### ABOUT THIS EXERCISE
For the listing that follows, report how many lines contain the word "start", giving the number and no other text.

*** Opening of DATA SECTION ***

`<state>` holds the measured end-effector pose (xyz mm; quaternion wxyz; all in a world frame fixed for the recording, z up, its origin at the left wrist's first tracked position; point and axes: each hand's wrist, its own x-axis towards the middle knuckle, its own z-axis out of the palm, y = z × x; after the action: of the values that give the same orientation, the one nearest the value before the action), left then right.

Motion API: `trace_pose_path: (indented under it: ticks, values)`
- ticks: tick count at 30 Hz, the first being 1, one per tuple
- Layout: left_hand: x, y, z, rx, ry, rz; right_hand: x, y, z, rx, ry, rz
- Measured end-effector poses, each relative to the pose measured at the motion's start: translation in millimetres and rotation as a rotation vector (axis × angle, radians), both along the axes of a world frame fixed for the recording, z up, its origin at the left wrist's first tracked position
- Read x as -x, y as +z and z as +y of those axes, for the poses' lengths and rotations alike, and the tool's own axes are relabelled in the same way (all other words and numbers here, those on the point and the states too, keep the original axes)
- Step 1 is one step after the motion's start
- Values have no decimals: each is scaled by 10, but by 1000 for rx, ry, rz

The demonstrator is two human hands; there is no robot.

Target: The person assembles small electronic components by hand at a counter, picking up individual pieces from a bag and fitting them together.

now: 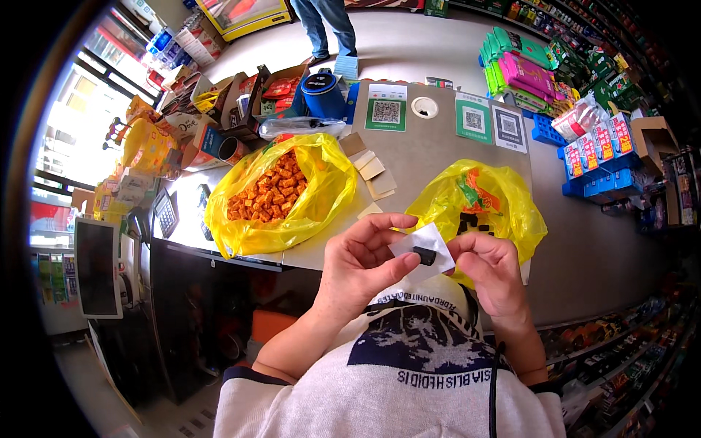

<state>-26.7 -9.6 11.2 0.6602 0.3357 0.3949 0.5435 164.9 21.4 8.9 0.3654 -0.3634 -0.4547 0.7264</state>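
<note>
Between my two hands, in front of my chest, is a small square of white paper (431,241) with a short black cylinder-like piece (424,256) lying on it. My left hand (365,255) is closed on the paper's left side, its thumb tip against the black piece. My right hand (491,274) has its fingers pinched together by the paper's right edge; what is between them is hidden. Just beyond, an open yellow plastic bag (522,212) holds an orange-and-green packet (478,193) and some dark pieces (475,221). At left, another yellow bag (332,175) is full of orange-red cubes (266,190).
Loose paper squares (372,169) lie on the grey counter (409,150) between the bags. A blue tub (323,95), snack boxes (281,87) and code cards (385,109) stand farther back. A monitor (98,266) is at left. A person (325,29) stands beyond the counter.
</note>
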Motion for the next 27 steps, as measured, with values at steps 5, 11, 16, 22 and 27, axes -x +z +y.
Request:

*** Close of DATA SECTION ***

### WRITTEN SOLUTION
2